--- EXERCISE REQUIREMENTS ---
Whenever "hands" appears in a line, please copy that line from the data.

--- EXCERPTED DATA ---

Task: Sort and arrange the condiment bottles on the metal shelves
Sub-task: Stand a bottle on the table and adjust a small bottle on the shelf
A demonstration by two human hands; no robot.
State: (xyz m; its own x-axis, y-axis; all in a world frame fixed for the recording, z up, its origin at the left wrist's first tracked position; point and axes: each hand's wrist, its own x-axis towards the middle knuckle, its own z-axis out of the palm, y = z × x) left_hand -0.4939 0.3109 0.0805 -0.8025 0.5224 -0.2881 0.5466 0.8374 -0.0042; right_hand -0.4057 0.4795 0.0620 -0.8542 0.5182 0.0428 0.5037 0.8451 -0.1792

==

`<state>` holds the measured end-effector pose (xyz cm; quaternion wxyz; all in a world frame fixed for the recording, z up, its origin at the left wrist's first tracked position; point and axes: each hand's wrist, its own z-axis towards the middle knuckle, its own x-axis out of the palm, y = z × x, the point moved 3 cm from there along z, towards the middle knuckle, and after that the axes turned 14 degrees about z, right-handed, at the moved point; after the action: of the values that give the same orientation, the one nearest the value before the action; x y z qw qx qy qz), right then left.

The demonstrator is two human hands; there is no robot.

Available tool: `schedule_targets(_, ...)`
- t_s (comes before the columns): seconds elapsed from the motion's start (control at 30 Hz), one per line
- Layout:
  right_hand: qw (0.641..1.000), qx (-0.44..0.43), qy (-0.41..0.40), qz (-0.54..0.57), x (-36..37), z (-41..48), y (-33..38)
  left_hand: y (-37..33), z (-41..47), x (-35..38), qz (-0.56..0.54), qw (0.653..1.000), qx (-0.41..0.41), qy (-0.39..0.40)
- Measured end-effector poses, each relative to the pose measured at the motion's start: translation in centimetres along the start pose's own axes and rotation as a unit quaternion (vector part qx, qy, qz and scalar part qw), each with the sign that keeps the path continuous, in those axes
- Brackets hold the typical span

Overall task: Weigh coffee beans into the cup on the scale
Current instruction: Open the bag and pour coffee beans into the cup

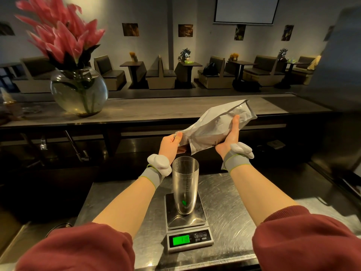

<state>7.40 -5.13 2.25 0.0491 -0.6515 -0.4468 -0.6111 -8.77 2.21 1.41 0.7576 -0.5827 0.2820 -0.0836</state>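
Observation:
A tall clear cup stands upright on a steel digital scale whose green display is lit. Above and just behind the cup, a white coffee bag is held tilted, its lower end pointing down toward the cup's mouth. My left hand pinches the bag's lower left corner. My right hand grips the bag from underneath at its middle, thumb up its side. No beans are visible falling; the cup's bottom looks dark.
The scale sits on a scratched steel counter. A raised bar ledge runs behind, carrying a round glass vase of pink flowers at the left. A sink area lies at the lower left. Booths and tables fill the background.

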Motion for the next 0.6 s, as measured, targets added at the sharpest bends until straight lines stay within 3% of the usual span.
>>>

--- RESULT OF THIS TASK ---
A demonstration by two human hands; no robot.
The demonstrator is two human hands; there is no robot.

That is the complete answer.